» **INFORMATION PROVIDED**
--------------------------------
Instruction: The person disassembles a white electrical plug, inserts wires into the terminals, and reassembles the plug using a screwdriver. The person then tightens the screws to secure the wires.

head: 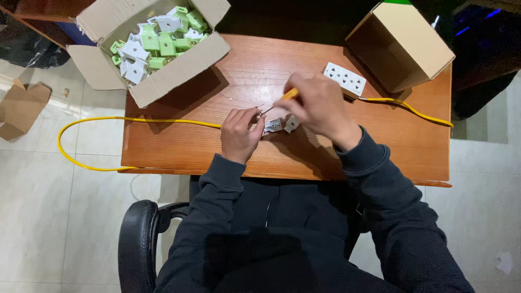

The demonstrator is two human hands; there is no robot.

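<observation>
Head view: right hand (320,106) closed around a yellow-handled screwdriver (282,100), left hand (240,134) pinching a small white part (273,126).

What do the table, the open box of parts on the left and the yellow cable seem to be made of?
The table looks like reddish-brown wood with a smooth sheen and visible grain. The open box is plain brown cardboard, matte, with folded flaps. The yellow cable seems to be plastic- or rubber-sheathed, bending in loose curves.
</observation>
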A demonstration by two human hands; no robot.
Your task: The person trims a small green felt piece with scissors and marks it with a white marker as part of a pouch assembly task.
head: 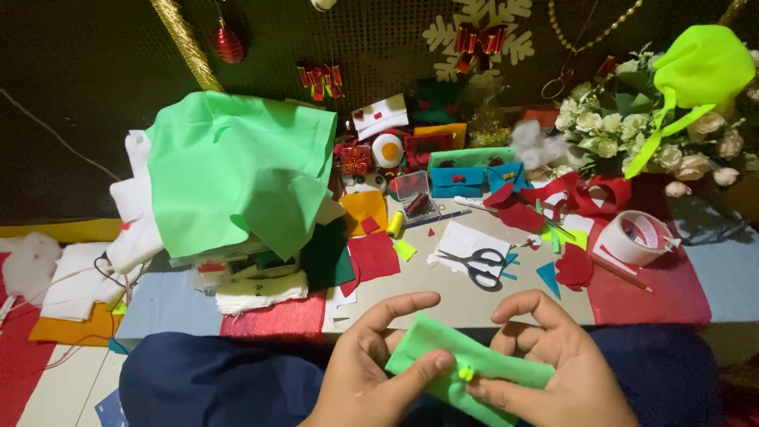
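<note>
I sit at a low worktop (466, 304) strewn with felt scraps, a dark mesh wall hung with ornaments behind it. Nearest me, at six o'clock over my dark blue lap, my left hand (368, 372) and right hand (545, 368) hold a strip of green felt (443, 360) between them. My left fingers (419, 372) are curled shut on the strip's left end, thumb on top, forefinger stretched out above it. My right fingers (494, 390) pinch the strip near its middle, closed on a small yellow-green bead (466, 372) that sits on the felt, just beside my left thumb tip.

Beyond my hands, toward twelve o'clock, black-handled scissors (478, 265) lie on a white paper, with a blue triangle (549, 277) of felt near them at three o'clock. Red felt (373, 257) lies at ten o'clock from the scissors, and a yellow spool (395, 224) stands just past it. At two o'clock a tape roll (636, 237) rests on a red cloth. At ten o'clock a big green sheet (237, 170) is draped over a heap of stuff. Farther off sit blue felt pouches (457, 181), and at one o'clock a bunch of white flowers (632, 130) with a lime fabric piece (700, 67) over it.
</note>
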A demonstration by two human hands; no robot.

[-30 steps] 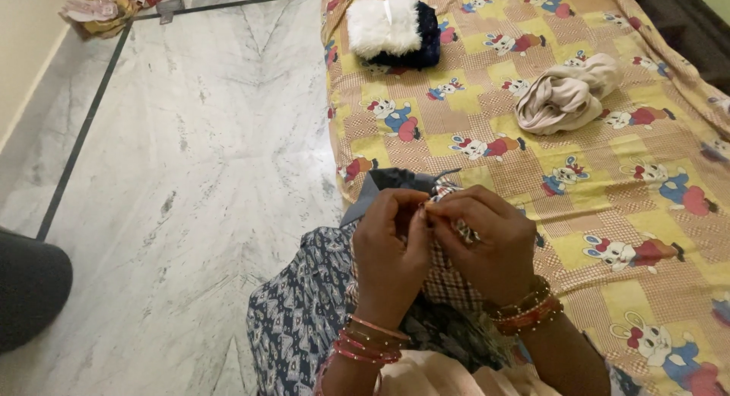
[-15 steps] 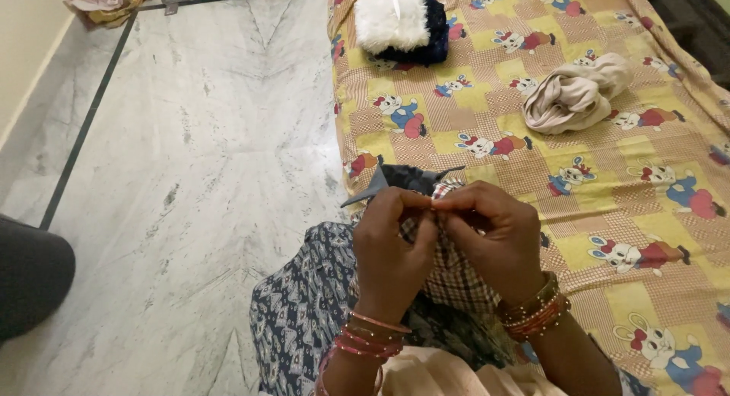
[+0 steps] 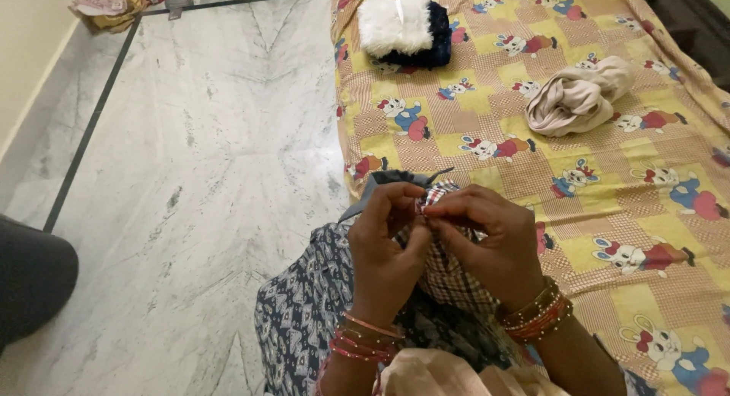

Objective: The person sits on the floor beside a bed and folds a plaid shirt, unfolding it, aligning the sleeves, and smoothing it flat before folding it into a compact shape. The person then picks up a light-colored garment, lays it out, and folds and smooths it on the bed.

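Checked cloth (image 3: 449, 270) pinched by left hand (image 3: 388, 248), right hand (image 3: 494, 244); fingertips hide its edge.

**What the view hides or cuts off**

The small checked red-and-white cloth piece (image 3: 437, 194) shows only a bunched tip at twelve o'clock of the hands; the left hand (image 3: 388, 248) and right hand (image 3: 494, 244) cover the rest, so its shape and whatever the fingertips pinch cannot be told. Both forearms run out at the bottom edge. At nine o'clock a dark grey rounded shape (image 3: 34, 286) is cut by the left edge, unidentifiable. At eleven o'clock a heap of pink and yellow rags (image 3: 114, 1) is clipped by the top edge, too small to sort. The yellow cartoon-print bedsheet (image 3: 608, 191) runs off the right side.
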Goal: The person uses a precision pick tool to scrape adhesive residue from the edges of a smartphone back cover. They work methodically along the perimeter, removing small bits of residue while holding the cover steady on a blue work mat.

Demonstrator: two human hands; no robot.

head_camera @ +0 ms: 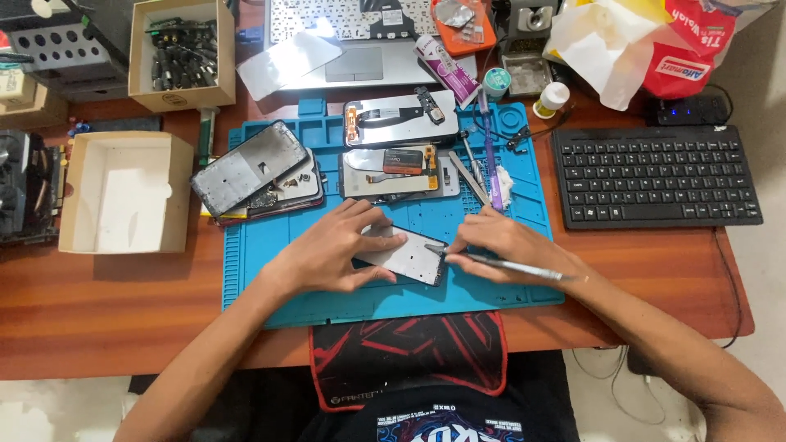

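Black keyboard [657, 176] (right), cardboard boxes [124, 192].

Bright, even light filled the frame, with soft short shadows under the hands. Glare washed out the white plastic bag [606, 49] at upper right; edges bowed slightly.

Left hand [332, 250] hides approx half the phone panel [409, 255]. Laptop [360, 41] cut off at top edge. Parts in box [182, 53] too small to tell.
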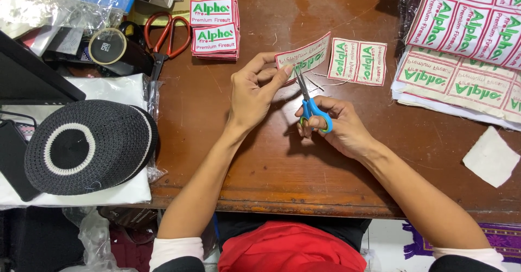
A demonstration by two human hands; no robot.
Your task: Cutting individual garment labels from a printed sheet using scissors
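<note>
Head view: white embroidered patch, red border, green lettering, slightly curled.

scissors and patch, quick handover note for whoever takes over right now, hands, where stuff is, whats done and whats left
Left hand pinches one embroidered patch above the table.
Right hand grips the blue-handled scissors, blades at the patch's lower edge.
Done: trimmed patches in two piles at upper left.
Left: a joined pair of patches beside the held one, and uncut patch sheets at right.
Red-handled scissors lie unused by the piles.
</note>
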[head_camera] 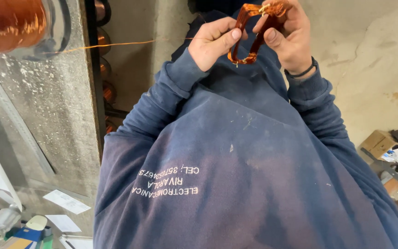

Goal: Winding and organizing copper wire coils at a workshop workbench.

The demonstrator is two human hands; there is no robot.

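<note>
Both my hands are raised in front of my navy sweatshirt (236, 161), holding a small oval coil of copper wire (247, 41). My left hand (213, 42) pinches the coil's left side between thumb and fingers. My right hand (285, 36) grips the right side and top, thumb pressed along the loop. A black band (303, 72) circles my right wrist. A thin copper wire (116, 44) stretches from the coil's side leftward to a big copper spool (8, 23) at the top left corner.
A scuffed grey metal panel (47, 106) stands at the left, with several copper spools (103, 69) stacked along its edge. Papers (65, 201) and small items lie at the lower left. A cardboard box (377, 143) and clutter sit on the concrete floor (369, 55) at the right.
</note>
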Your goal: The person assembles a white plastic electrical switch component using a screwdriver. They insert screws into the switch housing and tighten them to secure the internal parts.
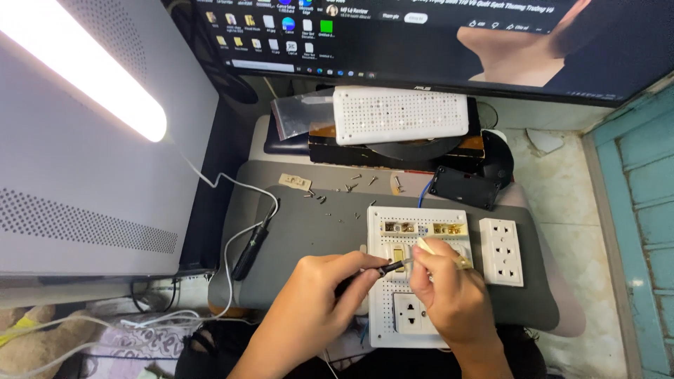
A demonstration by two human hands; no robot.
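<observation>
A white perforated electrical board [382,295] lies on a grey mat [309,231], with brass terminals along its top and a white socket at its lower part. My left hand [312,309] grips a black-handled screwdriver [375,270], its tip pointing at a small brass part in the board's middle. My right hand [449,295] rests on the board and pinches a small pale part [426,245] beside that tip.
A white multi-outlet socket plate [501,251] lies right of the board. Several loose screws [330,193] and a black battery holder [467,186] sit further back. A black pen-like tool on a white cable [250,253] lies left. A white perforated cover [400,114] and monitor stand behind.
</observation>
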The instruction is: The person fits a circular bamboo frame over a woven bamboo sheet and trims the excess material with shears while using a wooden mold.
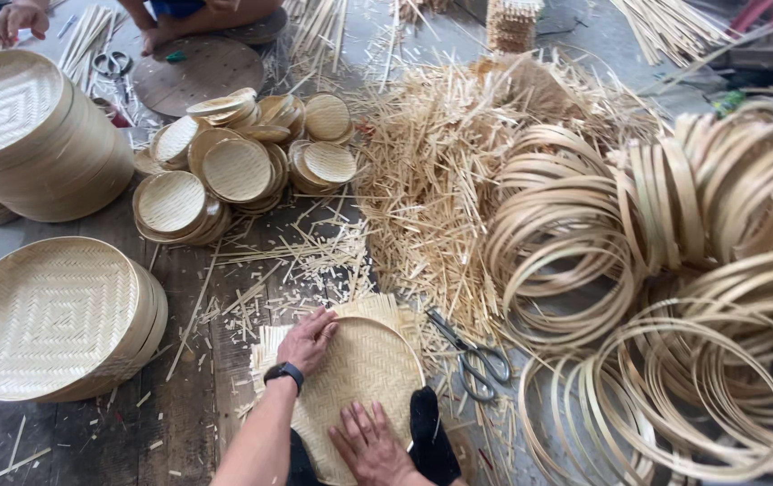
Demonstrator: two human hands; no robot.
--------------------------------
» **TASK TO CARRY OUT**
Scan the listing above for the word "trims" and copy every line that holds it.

» **ANSWER TO THIS EXERCISE**
Your task: The person trims a small green felt piece with scissors and marks it with a white marker as part of a pouch assembly task.
The instruction is: The person fits a circular bamboo frame over a woven bamboo sheet and trims the excess material with shears while using a wooden mold.

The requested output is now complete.